The Swedish Centre for Architecture and Design (Statens centrum för arkitektur och design) or ArkDes, previously known as the Museum of Architecture (Arkitekturmuseet), is a Swedish national museum dedicated to architecture and design. It is located on the island of Skeppsholmen in Stockholm, Sweden, in the same complex as Moderna Museet. The museum exhibits architecture, urban planning and design under its current acting director Karin Nilsson. It is an administrative authority under the Ministry of Culture.

== History ==
The Museum of Architecture was founded in 1962 at the initiative of the National Association of Swedish Architects (Sveriges Arkitekters Riksförbund) as a private foundation. It was nationalized in 1978, at which point it was housed in buildings previously occupied by the Nautical Chart Department on Skeppsholmen. The new premises, designed by the Pritzker Prize laureate Rafael Moneo following an international competition, were inaugurated in February 1998.

On 28 February 2013, the government issued new instructions for the museum and, on 1 May, changed its name to the Statens centrum för arkitektur och design (The Swedish Centre for Architecture and Design). Since the mid-1990s, the museum has been administered by the Ministry of Culture.

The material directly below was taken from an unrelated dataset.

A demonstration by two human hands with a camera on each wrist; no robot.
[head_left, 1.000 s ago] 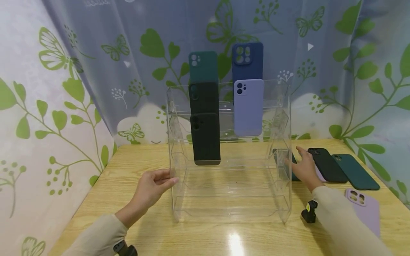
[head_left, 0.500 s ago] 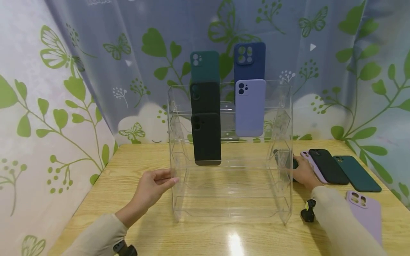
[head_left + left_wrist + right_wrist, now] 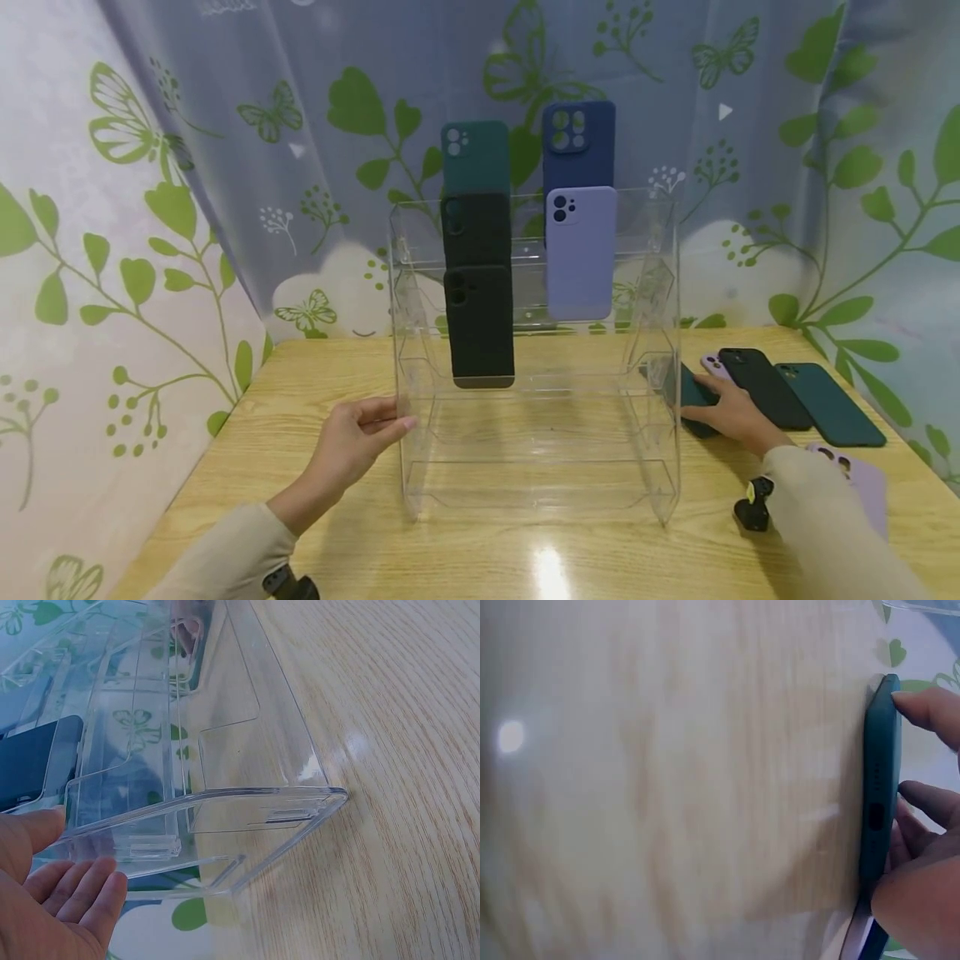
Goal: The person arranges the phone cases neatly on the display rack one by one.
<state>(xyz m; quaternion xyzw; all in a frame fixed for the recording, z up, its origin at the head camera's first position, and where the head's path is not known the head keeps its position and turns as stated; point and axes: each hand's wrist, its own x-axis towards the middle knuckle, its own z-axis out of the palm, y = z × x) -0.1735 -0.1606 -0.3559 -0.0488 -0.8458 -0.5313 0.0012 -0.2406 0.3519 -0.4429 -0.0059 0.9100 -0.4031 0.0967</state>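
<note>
1. Clear acrylic forms the tiered phone-case stand (image 3: 555, 487) on a wood-grain tabletop (image 3: 262, 433).
2. Right hand (image 3: 731, 417): thumb and fingers grasp a dark green phone case (image 3: 881, 765) by its edges, just beside the stand's right side; whether it is fully lifted, I cannot tell.
3. Left hand (image 3: 352, 450): holds the stand's left side panel between thumb and bent fingers, lightly by the look of it.
4. Up in the stand's left column are a teal case (image 3: 480, 171), an upper black case (image 3: 477, 229) and a lower black case (image 3: 480, 325); in its right column, a navy case (image 3: 578, 167) behind a lavender case (image 3: 581, 267).
5. Right of the stand lie a flat black case (image 3: 765, 387) partly covering a pale purple case (image 3: 715, 364), a flat green case (image 3: 832, 404) and a lilac case (image 3: 870, 483).
6. Risk: with so little room beside the stand, a careless swing could knock the acrylic and shake the standing cases.
7. Risk: held by its edges, the dark green case could slip if the fingers loosen.
8. Writing: no brand or label is legible; faint white lettering (image 3: 228, 7) atop the patterned backdrop (image 3: 450, 50) cannot be read.
</note>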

The museum closed for renovation on 27 September 2023 and is currently in the process of delivering a new collection exhibition, new temporary exhibition spaces, and a new entrance. The museum is scheduled to reopen on 27 September 2024. On 20 June 2024, the government announced an investigation to explore how ArkDes and Moderna Museet can be merged into a single national authority, to be completed before 31 January 2025.

== Buildings ==
ArkDes is housed in two buildings, the Navy’s old drill hall, Exercishuset, and a more recently constructed building designed by the Spanish architect Rafael Moneo constructed between 1994 and 1997. The permanent and temporary exhibition halls stand in historic buildings designed by Fredrik Blom and the new building, designed in a functionalistic style, contains offices, a library, research rooms, workshops, and archives holding the State Architecture Collection. The Moneo building was awarded the Kasper Salin Prize in 1998. In June 2018, a new temporary exhibition space, Boxen, was opened to designs by Dehlin Brattgård Architects.

== Function ==
ArkDes has a permanent exhibition and several temporary thematic exhibitions. The permanent exhibition presents Swedish architecture through the ages in drawings, models, photographs, and historical objects.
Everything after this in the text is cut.